▸ **DIRECTIONS FOR THIS TASK**:
Your task is to copy each line of the records that includes the string "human".

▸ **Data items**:
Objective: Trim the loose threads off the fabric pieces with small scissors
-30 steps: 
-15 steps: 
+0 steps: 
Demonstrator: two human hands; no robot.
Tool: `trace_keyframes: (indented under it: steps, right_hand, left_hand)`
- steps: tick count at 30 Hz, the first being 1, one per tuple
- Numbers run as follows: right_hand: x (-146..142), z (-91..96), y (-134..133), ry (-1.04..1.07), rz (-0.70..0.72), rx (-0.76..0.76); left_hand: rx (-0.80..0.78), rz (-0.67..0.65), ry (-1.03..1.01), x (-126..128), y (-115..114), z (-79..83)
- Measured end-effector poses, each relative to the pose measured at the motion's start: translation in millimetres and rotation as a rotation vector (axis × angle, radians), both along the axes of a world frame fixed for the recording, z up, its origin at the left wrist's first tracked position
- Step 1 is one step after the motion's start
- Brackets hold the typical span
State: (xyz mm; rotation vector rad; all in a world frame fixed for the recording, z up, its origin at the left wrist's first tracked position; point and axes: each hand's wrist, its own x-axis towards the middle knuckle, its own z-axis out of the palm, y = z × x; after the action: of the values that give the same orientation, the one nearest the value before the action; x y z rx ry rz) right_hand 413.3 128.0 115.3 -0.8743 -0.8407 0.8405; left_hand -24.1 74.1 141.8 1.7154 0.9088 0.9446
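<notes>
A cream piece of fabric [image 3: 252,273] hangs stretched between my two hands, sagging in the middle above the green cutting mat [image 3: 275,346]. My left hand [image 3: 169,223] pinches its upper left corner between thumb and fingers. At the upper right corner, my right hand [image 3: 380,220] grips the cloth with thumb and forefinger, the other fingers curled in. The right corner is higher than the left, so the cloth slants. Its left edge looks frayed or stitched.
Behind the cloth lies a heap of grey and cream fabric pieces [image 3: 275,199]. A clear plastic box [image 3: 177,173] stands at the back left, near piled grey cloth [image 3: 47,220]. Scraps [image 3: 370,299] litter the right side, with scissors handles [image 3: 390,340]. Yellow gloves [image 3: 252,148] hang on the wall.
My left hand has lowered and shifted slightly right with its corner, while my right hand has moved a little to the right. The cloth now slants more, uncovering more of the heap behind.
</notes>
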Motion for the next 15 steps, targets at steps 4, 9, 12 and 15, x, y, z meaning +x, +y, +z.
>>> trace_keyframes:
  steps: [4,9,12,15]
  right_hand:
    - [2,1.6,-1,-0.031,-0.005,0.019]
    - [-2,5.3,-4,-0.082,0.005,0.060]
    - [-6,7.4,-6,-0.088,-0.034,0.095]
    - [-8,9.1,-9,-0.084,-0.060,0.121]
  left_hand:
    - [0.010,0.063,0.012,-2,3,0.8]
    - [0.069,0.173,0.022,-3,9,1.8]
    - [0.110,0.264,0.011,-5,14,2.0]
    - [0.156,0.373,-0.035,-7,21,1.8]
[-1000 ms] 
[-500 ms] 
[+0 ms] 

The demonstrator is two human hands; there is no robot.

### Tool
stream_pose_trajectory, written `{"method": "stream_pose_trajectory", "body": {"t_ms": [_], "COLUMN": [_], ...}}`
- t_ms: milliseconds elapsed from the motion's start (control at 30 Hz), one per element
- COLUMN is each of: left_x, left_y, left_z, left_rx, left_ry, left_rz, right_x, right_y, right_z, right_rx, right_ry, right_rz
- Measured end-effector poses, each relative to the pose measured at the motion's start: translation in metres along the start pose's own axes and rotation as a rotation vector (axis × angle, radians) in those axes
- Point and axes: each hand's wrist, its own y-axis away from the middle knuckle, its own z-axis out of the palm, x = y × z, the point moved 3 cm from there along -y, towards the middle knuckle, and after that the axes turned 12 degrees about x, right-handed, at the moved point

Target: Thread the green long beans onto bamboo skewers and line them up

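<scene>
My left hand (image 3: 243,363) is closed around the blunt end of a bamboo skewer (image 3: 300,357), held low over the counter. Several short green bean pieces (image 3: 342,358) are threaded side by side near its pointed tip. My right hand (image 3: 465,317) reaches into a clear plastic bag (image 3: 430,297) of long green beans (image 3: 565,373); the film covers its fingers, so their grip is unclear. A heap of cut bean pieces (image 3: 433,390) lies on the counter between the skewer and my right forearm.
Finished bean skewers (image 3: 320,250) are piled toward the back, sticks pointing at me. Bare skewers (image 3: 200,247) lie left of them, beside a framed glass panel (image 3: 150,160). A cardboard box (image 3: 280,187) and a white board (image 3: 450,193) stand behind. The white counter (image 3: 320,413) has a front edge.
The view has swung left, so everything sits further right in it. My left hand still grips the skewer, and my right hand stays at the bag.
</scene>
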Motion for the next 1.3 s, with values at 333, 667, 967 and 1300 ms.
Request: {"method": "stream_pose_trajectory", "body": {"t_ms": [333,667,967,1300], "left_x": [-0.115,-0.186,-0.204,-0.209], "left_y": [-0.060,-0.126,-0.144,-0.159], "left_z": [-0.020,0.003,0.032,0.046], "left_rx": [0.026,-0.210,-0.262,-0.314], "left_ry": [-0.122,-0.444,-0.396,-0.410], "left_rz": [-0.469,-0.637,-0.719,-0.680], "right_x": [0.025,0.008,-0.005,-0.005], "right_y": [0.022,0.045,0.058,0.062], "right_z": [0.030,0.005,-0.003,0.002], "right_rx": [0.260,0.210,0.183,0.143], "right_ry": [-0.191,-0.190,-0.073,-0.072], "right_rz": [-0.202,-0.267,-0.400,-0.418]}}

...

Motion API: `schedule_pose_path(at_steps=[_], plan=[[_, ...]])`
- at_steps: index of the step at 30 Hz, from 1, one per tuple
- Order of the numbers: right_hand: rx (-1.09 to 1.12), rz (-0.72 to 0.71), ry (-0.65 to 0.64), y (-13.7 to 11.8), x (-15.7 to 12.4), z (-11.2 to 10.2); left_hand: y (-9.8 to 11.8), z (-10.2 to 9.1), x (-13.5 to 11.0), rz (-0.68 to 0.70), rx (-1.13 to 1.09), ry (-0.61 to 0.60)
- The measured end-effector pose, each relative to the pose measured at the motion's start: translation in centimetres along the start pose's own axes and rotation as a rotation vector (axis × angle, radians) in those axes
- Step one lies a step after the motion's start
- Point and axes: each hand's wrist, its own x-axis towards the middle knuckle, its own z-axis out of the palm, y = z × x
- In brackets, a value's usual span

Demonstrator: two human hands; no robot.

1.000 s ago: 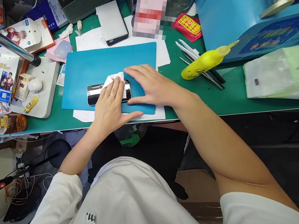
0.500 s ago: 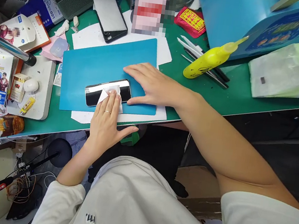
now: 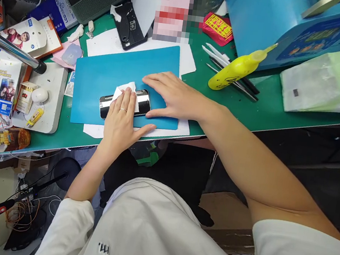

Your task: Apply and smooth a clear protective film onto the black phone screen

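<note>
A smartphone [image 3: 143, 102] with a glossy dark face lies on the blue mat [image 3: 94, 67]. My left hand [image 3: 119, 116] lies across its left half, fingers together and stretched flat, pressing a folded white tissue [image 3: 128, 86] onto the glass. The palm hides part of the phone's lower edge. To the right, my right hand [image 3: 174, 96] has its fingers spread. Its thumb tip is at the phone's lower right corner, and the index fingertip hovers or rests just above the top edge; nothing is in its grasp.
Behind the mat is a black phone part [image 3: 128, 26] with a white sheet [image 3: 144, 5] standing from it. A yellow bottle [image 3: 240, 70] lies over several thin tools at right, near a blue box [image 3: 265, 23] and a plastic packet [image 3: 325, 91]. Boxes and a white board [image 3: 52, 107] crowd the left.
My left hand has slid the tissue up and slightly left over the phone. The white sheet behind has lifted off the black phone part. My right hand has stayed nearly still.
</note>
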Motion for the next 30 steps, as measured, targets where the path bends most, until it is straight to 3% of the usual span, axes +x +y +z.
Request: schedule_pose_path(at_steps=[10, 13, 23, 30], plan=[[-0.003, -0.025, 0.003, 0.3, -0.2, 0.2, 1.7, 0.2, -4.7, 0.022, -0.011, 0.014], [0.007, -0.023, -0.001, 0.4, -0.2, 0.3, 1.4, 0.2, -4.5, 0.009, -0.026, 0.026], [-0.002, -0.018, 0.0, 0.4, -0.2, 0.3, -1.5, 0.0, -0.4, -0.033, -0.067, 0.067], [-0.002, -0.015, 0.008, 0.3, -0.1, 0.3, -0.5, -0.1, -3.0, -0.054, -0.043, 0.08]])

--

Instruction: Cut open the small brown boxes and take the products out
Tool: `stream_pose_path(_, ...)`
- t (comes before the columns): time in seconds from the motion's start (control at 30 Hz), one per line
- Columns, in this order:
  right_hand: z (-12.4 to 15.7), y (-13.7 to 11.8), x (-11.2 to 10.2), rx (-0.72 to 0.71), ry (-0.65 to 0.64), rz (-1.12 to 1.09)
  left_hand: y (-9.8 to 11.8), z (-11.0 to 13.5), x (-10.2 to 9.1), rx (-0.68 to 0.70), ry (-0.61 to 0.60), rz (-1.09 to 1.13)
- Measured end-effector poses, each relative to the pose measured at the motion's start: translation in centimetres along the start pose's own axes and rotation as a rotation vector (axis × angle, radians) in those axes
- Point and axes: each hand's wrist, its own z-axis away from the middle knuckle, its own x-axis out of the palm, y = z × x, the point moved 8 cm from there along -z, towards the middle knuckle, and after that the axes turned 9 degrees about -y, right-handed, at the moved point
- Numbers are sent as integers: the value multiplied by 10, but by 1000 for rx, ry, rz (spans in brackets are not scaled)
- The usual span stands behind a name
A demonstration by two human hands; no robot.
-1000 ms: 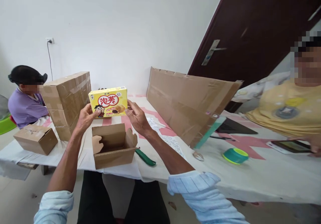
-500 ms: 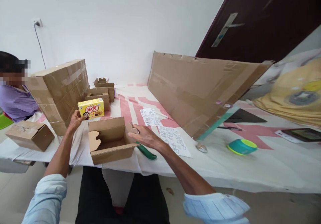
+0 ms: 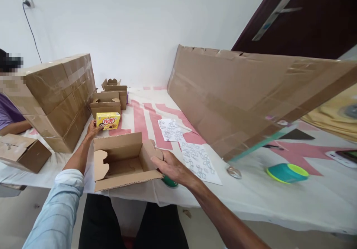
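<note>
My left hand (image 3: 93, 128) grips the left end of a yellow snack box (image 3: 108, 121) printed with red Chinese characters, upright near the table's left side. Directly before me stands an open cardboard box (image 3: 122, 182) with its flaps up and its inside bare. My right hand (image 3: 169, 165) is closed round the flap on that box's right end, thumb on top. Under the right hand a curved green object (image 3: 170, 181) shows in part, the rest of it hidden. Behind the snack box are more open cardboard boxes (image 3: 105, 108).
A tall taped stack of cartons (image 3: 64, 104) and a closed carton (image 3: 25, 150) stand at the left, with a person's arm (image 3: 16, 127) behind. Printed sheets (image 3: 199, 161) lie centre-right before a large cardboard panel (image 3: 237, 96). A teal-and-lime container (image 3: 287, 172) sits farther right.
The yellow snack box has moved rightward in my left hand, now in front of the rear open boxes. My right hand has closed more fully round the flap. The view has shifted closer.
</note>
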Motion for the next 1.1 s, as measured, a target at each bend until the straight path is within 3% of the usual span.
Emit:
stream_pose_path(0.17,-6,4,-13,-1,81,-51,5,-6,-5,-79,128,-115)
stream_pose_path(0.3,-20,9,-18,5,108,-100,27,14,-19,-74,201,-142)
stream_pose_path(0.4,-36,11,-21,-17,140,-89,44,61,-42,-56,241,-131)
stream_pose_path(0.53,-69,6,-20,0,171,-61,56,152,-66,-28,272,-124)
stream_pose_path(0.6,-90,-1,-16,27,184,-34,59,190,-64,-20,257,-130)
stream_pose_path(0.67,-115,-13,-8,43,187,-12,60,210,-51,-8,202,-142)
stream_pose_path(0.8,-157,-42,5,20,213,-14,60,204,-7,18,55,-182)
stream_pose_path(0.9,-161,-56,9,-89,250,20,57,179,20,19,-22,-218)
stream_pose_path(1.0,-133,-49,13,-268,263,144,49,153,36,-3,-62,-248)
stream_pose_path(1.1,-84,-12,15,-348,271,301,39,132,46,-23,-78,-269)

▸ **TASK OUTPUT**:
Demonstrator: two human hands; no robot.
The demonstrator is two human hands; there is no robot.
Demonstrator: two human hands; no robot.
A demonstration by two human hands; no robot.

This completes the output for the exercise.